A Double Twist Reveals a Liquid Crystal’s Deep Blue Color
Twenty years ago, Antal Jákli’s research specialty, bent-core liquid crystals, took him to Germany, where he and his lab mates joked that the material they were studying looked like opals – it was so solid and colorful, it could have been used in jewelry.
Now he knows why. In a paper published Feb. 19, 2014, in Nature Communications, Jákli, Ph.D., professor of chemical physics in the Liquid Crystal Institute, and his research colleagues showed that the same material that he studied in Germany has structural color.
The TEM microscope was installed at LCI with funding from a $15 million Ohio Third Frontier grant. It allows researchers to examine and photograph thin slices of liquid crystals, seeing a three-dimensional view of structural patterns. The TEM is “the key to understanding nanostructures of lots of liquid crystals that we were not able to understand before,” Jákli said.

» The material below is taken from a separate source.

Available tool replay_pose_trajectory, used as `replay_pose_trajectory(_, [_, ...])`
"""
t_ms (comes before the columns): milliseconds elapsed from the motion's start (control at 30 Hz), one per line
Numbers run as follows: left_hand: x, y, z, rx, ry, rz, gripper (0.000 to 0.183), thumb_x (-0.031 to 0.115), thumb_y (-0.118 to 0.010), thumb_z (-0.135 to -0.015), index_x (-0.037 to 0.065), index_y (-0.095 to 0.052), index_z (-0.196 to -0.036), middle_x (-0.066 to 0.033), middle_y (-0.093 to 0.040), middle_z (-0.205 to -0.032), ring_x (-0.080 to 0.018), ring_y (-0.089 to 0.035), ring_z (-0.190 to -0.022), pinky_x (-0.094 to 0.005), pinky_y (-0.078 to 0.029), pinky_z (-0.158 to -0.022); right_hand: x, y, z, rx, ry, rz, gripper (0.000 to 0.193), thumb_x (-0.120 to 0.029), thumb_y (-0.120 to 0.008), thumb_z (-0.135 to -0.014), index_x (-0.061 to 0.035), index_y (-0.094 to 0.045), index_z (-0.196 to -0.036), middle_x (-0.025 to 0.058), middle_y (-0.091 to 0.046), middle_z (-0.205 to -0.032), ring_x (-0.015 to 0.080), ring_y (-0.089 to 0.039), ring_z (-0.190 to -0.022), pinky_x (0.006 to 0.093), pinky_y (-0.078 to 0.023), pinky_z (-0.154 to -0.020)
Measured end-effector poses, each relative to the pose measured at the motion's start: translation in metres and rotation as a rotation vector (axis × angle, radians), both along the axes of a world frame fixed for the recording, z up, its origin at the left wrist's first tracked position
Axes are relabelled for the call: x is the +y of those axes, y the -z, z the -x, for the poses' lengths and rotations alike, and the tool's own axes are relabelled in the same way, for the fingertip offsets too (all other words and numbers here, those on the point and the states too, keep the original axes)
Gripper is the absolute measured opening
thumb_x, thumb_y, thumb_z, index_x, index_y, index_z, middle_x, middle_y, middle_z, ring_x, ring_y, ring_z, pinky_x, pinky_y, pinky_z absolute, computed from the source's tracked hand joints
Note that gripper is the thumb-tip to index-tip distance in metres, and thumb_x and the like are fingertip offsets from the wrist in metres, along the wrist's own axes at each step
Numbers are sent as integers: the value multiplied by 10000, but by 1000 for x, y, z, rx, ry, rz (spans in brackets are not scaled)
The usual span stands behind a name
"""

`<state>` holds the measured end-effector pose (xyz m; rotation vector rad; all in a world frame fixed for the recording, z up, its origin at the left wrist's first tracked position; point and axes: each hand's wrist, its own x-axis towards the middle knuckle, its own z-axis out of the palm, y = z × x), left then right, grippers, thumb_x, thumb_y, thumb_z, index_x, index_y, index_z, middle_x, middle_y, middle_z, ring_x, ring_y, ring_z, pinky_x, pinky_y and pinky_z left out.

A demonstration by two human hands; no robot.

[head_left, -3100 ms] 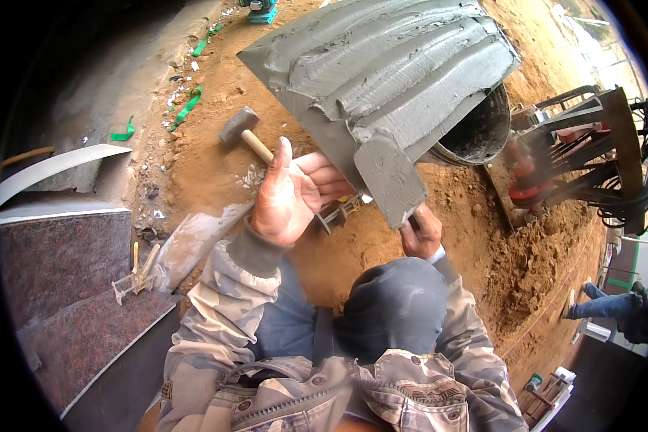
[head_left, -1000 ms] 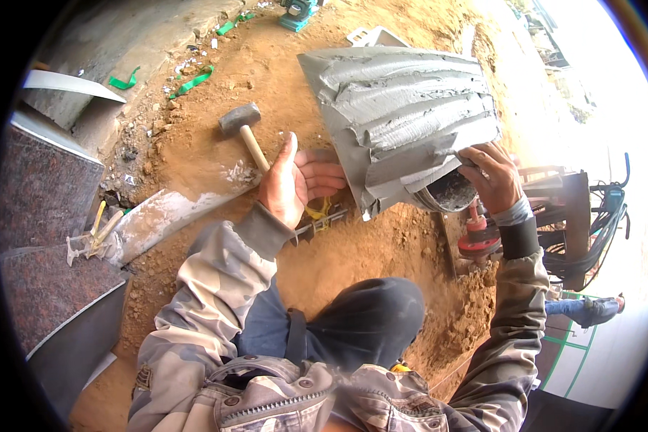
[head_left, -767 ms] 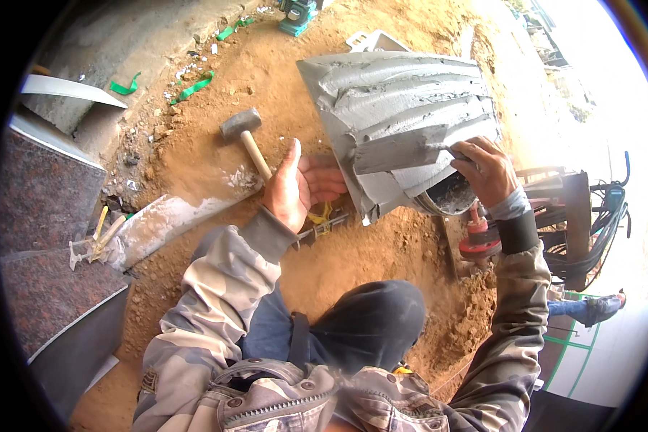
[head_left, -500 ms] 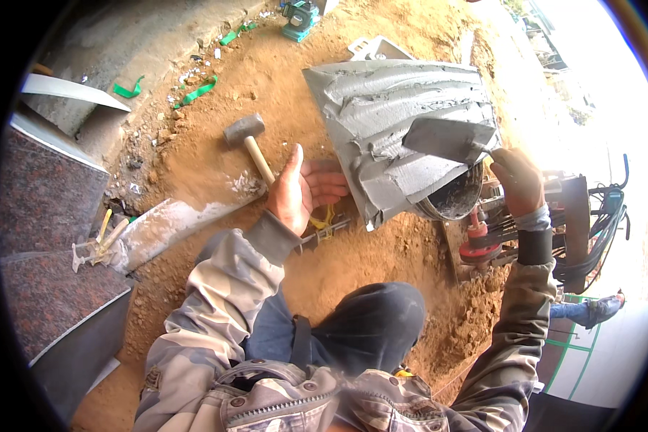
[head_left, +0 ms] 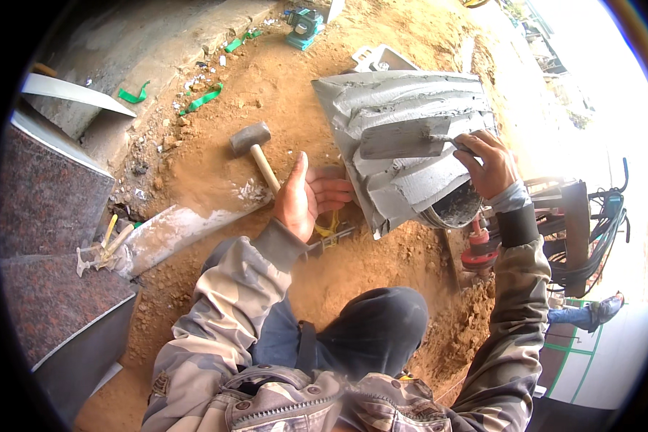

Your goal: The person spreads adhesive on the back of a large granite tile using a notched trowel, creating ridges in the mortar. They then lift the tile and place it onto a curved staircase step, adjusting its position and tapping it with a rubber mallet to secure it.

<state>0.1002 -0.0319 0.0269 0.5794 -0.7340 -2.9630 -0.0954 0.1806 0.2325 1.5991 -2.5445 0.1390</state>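
My right hand [head_left: 489, 164] is closed round the handle of a pointing trowel [head_left: 403, 139]. Its grey blade lies over wet grey mortar [head_left: 399, 101], which is spread in thick ridges across a flat slab. Beneath the slab's near right corner shows the mouth of a dark bucket [head_left: 457, 205], holding grey residue. At the slab's left edge my left hand [head_left: 306, 198] is open, thumb up and fingers stretched toward that edge; whether the fingertips touch it I cannot tell. A mallet [head_left: 265, 164] with a grey head and wooden handle lies just beyond my left hand.
Polished reddish-brown stone slabs [head_left: 50, 194] stand at left, near a dusty white board [head_left: 183, 234]. A teal power tool [head_left: 304, 29] and green strap scraps [head_left: 201, 99] lie farther off. At right are a red-wheeled tool [head_left: 478, 252], coiled black cables [head_left: 605, 223] and another person's leg [head_left: 572, 315].
My right hand has moved the trowel to the left across the mortar, and its blade now lies more level. My left hand stays open beside the slab's edge.
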Motion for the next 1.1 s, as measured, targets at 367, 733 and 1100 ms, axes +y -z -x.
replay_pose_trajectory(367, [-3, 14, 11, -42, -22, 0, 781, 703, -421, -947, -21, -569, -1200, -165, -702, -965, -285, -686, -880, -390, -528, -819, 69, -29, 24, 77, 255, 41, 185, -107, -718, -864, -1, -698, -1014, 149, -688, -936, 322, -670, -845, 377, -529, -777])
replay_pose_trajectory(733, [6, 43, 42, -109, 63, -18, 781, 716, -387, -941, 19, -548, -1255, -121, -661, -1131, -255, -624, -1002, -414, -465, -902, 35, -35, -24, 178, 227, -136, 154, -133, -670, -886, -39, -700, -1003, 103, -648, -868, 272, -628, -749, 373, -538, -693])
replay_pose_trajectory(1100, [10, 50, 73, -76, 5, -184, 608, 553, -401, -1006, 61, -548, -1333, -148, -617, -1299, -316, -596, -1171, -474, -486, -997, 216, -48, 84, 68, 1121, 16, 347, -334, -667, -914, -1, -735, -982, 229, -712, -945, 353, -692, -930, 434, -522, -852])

The article in Nature Communications describes experiments carried out in Jákli’s research group. The results were then analyzed and interpreted by Jákli and Oleg Lavrentovich, Ph.D., Trustees Research Professor.
Double Twist Yields Blue
They found that the liquid crystal had nanofilaments twisted together and stacked on top of each other in a “double twisted” structure, double because the filaments were themselves twisted into a helix, giving the blue color.
While the high-tech TEM was instrumental in the discovery, the researchers used a decidedly low-tech resource to visualize the structure: pasta. Jakli bought twisted dry pasta at a grocery ($2 a box) and they layered 300 noodles in a pan, lasagna-style, then vertically vibrated it for half an hour to see the resulting alignment.
Because the liquid crystal spontaneously forms a helix, it does not have the chirality, or left-handedness versus right-handedness, typically found in molecules. This is the first known structurally colored liquid crystal material with no molecular “handedness.” That would provide flexibility in manufacturing applications and could make the material ten times cheaper to use than materials with chirality, Jakli said.
Potential uses would be in solar cells, paint, anti-counterfeiting devices and credit card security strips.
Finding the double-twist structure and showing its role in the liquid crystal’s color offers new avenues for basic research, too. It expands a “rich world” of learning more about structural color throughout nature, Jákli said.
In addition to the TEM facility funding, the research project was supported by National Science Foundation grants.